FDA poliovirus assay is faster and more versatile than current assays used in vaccine development and environmental surveillance

Scientists at the U.S. Food and Drug Administration (FDA) have developed a poliovirus assay that is faster and more versatile than those now used to monitor polio vaccine production, assess patient responses to polio vaccines during clinical trials, and do environmental surveillance of vaccine poliovirus.  The assay is also the first to measure the amount of several different strains simultaneously in a mixture of polioviruses.  

Unlike standard poliovirus assays, the new assay does not detect viruses by measuring their ability to damage or kill cells in a culture (cytopathic effect, CPE), a procedure that is time-consuming. 

Instead, the new assay directly measures viral DNA using quantitative multiplex polymerase-chain-reaction (PCR) as an endpoint. In the multiplex PCR-based titration (MPBT) assay, cell cultures are infected with serial dilutions of test samples, lysed after two-day incubation, and subjected to a quantitative multiplex one-step reverse-transcriptase PCR. All three serotypes of poliovirus are identified and quantified in a single assay.

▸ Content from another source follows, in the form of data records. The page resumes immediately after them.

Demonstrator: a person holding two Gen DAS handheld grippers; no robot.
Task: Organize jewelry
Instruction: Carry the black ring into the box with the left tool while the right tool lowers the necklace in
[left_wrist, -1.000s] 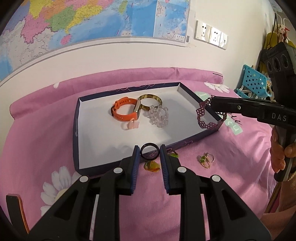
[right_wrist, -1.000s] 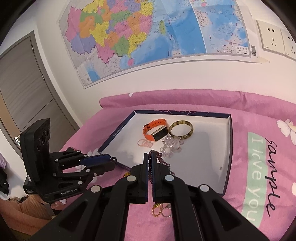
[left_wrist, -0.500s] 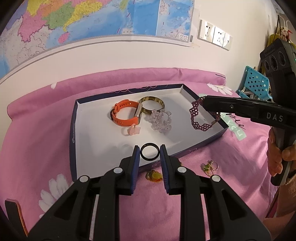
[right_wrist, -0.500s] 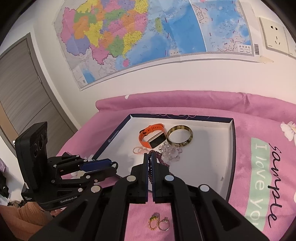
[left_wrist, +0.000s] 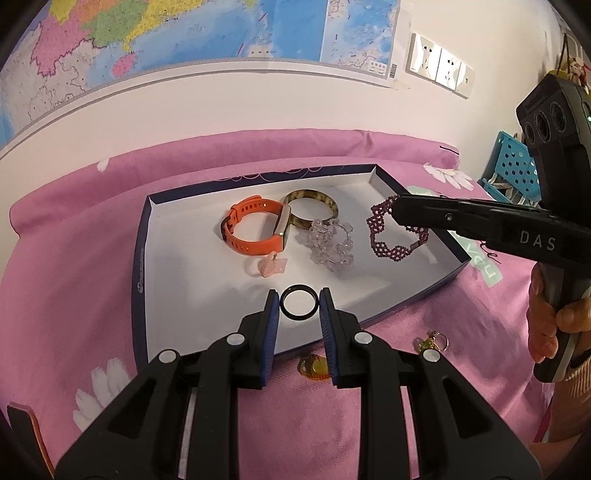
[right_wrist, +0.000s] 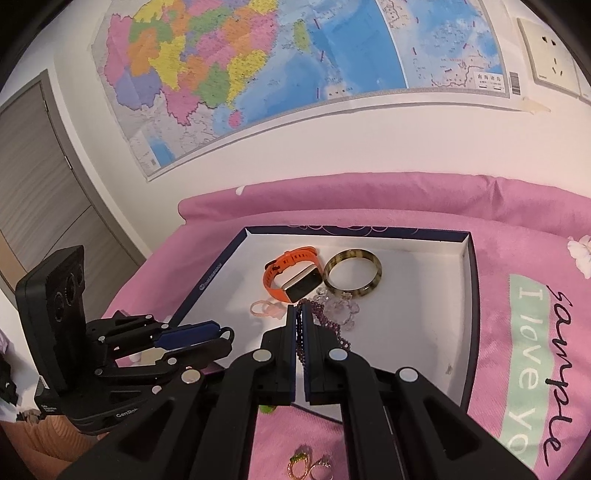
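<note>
A shallow navy box with a white floor (left_wrist: 177, 266) lies on the pink bedspread. In it are an orange watch (left_wrist: 255, 229), a tortoise bangle (left_wrist: 314, 206), a clear bead bracelet (left_wrist: 330, 245) and a pink ring (left_wrist: 269, 266). My left gripper (left_wrist: 298, 304) is shut on a black ring (left_wrist: 299, 305) and holds it over the box's near part. My right gripper (right_wrist: 300, 321) is shut on a purple beaded bracelet (left_wrist: 391, 240) that hangs over the box's right side; the bracelet also shows in the right wrist view (right_wrist: 332, 325).
Loose pieces lie on the bedspread in front of the box: an amber pendant (left_wrist: 314, 367) and green-stoned rings (left_wrist: 430, 339), also seen in the right wrist view (right_wrist: 310, 465). A wall with a map stands behind. A blue crate (left_wrist: 513, 170) stands at far right.
Both grippers have moved forward over the box. The purple bracelet has gone from the box's right rim to inside it. The black ring now hangs over the box floor.
</note>
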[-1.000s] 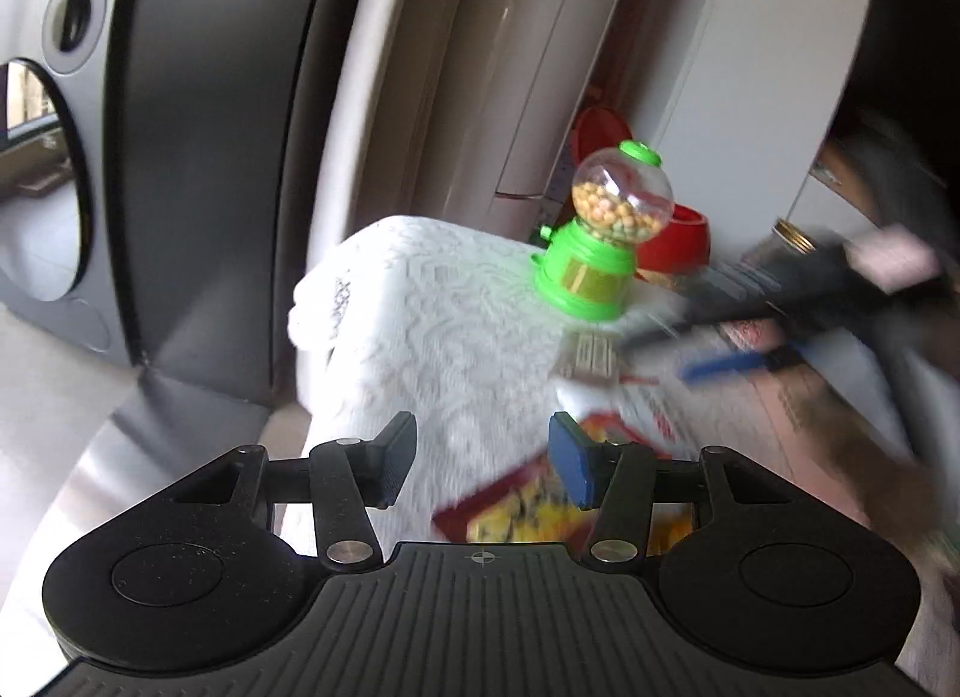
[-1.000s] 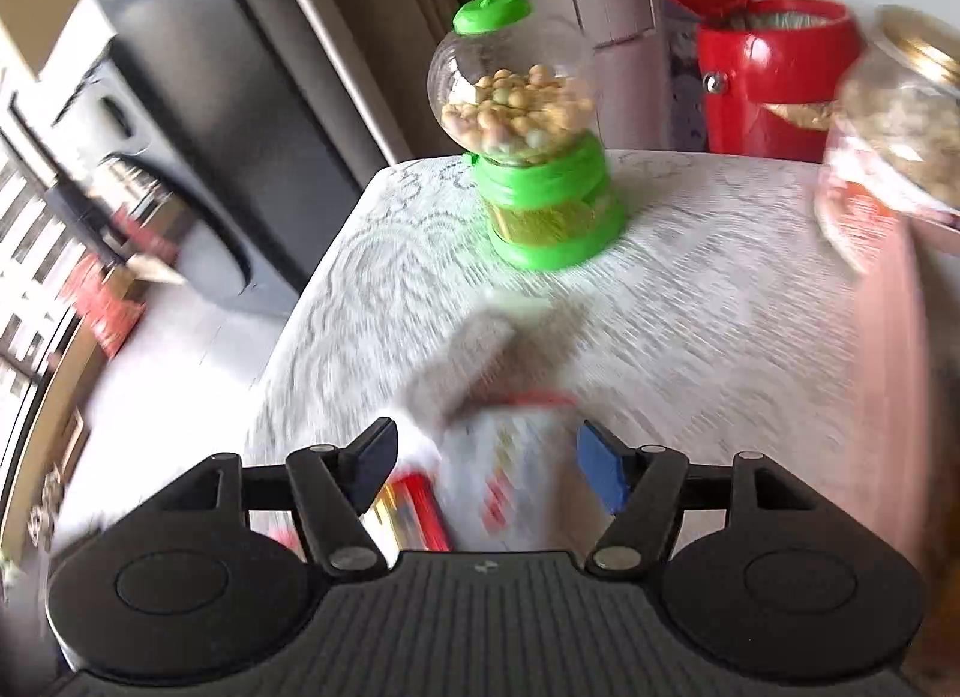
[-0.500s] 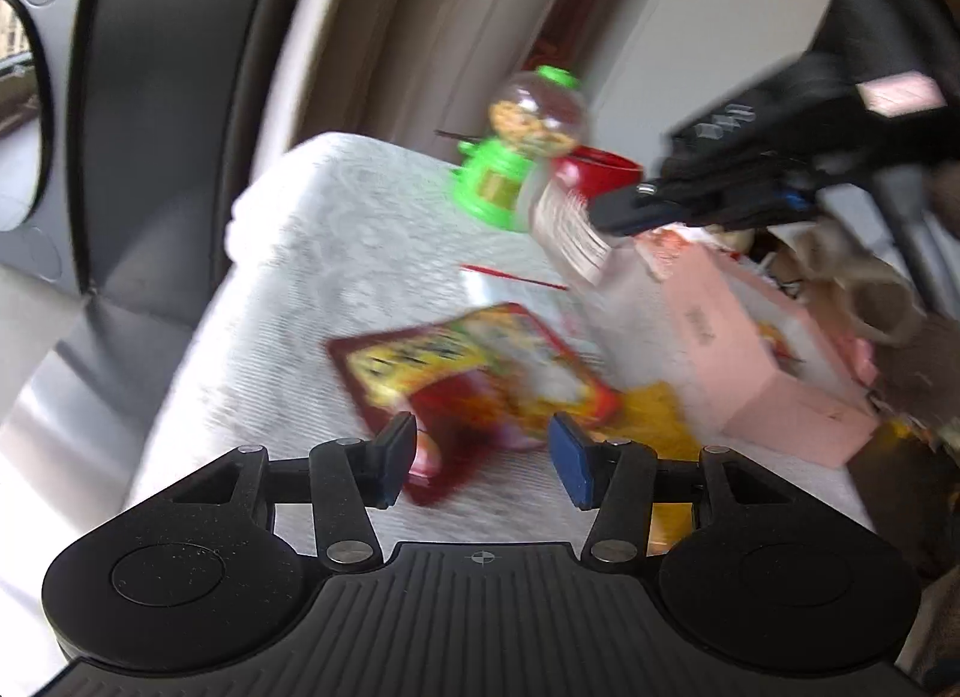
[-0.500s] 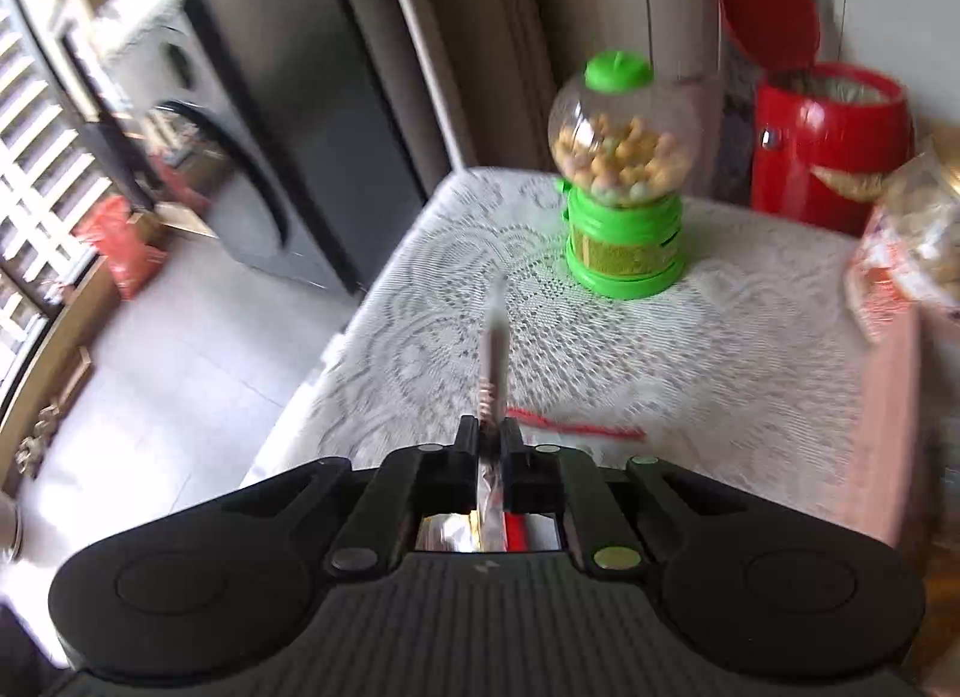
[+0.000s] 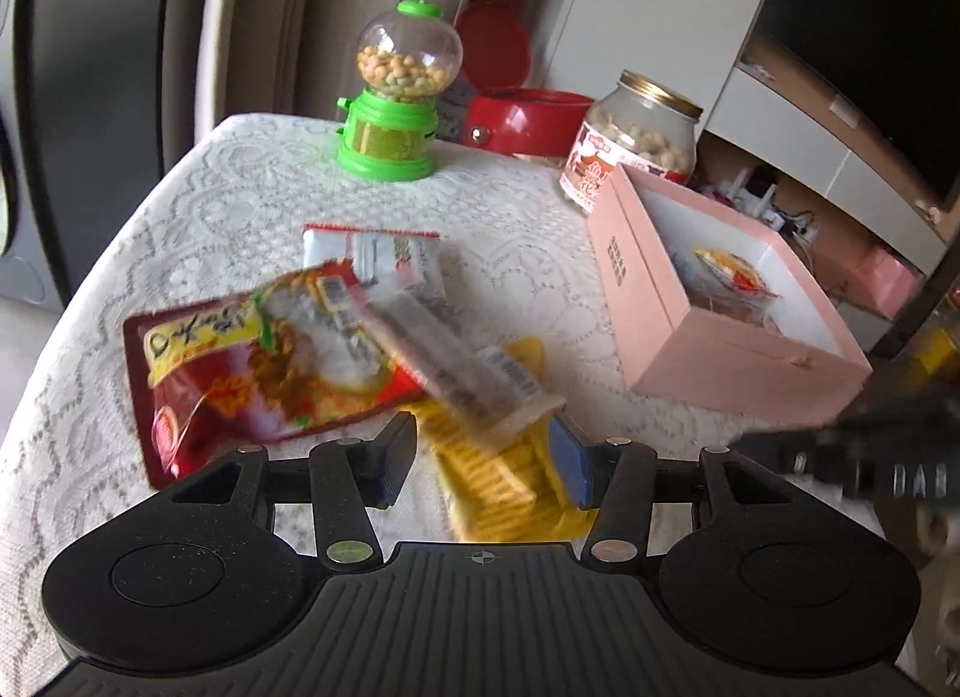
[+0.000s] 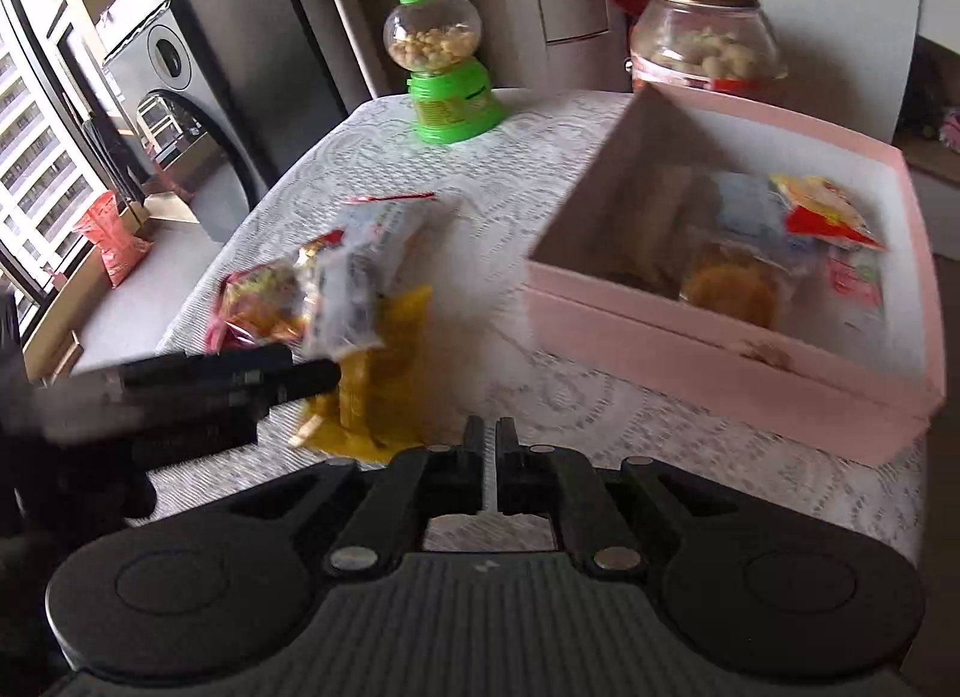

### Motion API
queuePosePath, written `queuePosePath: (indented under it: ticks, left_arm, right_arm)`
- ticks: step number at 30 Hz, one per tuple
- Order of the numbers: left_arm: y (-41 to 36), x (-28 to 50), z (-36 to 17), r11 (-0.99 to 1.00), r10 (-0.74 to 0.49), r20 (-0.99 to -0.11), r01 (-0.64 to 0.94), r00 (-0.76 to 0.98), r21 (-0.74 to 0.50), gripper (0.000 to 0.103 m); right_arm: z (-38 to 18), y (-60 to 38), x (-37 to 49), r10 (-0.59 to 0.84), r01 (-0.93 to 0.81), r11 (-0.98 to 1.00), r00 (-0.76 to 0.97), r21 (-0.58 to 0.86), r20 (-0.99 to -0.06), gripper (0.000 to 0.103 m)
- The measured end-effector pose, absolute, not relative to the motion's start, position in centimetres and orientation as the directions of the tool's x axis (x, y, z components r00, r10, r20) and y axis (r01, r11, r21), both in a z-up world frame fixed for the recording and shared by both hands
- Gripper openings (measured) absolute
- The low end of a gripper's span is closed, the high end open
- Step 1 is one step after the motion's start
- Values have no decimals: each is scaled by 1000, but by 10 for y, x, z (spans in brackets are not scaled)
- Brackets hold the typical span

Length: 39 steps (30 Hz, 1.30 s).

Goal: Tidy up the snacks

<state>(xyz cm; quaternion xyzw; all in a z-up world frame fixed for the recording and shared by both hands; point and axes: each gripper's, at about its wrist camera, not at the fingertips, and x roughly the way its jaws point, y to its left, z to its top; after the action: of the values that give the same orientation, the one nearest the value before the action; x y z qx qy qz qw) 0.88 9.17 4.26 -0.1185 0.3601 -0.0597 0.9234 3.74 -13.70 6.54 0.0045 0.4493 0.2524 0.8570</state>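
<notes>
A pile of snack packets lies on the white lace tablecloth: a red packet (image 5: 252,373), a yellow packet (image 5: 498,469), a silvery packet (image 5: 444,349) and a white red-edged packet (image 5: 372,253). My left gripper (image 5: 486,457) is open, its fingers on either side of the yellow and silvery packets. An open pink box (image 6: 738,349) holds several snacks (image 6: 822,217). My right gripper (image 6: 491,469) is shut with nothing seen between its fingers, in front of the box. The pile also shows in the right wrist view (image 6: 348,289).
A green candy dispenser (image 5: 396,96) stands at the table's far side. A glass jar with a gold lid (image 5: 636,138) and a red bin (image 5: 522,114) are behind the box. The table edge drops off at left, toward a dark appliance (image 6: 180,72).
The right gripper held a thin packet half a second ago; now it is shut with none visible and has swung toward the pink box. The left gripper has moved down over the packet pile.
</notes>
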Motion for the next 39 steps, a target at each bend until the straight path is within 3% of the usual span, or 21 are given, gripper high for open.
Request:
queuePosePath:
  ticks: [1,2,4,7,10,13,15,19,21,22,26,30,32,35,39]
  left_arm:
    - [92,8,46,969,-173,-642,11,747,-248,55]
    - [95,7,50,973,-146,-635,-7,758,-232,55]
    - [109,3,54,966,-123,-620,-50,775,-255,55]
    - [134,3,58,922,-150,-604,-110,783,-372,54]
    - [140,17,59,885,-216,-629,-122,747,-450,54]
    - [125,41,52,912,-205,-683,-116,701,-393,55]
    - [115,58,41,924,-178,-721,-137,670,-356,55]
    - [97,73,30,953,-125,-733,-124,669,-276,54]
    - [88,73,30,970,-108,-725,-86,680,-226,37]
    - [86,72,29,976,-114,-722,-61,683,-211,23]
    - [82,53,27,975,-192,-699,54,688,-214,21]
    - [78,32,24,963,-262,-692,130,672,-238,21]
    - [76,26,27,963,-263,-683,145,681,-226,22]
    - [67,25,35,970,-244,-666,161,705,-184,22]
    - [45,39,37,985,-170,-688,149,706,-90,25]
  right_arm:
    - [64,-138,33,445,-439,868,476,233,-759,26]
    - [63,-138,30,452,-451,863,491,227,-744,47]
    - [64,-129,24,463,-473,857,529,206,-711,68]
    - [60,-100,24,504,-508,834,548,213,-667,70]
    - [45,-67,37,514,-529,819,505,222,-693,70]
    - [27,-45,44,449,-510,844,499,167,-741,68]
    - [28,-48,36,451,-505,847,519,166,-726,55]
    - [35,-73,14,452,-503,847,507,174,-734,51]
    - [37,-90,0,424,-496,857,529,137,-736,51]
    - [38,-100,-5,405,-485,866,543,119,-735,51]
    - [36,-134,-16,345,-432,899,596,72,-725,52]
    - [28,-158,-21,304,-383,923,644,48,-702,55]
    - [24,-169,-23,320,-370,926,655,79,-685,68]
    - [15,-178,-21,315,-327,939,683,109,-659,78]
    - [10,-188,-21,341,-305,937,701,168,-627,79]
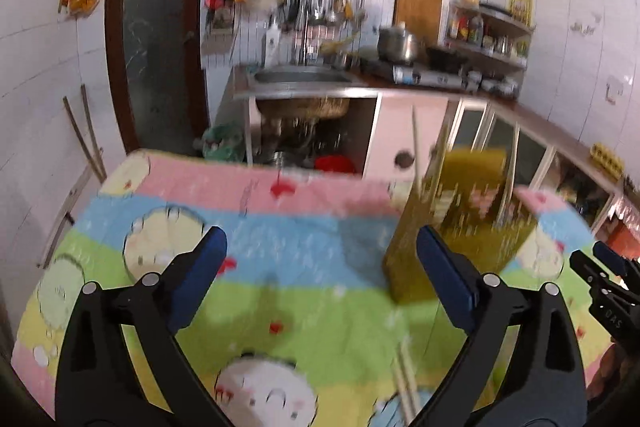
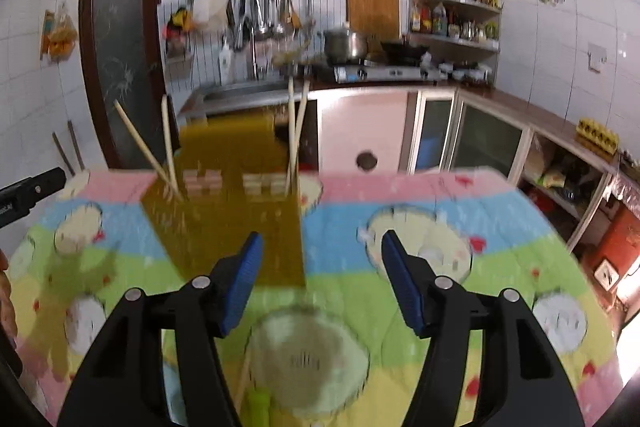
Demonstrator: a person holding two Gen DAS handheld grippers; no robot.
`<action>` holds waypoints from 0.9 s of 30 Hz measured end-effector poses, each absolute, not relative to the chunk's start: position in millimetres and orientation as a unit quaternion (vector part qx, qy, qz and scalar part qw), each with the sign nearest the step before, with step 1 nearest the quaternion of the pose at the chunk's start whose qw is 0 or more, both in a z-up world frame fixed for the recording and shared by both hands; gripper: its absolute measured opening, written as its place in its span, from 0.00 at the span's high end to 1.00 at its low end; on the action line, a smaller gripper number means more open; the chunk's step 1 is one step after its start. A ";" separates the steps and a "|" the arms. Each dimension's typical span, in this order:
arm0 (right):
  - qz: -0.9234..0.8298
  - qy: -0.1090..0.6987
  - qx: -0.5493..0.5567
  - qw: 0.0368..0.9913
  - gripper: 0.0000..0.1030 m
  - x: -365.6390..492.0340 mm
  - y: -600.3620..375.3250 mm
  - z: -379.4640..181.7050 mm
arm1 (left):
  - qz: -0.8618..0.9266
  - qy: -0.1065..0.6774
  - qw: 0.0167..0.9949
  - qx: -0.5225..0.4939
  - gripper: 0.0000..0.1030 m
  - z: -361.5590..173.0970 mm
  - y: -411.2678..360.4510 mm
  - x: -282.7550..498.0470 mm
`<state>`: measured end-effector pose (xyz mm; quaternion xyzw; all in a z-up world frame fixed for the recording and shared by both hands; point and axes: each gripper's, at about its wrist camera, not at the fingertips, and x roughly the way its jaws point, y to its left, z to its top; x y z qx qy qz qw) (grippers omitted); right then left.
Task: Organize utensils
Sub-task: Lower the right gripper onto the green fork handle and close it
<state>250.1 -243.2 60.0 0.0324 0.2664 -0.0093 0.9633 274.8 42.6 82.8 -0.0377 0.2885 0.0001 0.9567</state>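
Note:
A yellow-green utensil holder [image 1: 460, 223] stands on the cartoon-print table cloth [image 1: 240, 227], with several wooden chopsticks [image 1: 416, 151] standing in it. In the right wrist view the holder [image 2: 228, 211] has chopsticks [image 2: 294, 135] at both sides. A loose pair of chopsticks [image 1: 406, 383] lies on the cloth near me, seen also in the right wrist view [image 2: 242, 379] beside a green item [image 2: 258, 407]. My left gripper [image 1: 320, 267] is open and empty, left of the holder. My right gripper [image 2: 322, 267] is open and empty, just right of the holder; it also shows in the left wrist view [image 1: 600, 267].
Behind the table are a sink [image 1: 300, 77], a gas stove with a pot [image 2: 344, 45], cabinets [image 2: 440, 131] and a dark door [image 1: 156, 27]. The left gripper's tip [image 2: 32, 187] shows at the left edge of the right wrist view.

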 end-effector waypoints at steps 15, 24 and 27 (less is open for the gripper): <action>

The development of the assay is important because it has key advantages for poliovirus vaccine development and production, as well as public health responses to the virus. The ability to identify and determine the quantity of several different viruses simultaneously enables it to rapidly process the large number of fecal samples collected from subjects during clinical trials, which is more time-consuming using the current techniques.

The assay is also suitable for public health surveillance of vaccine virus in the environment, which could make it easier to track the poliovirus. In addition, the assay can be automated for high-throughput processing of samples, further simplifying and speeding sample processing for medical and public health applications. 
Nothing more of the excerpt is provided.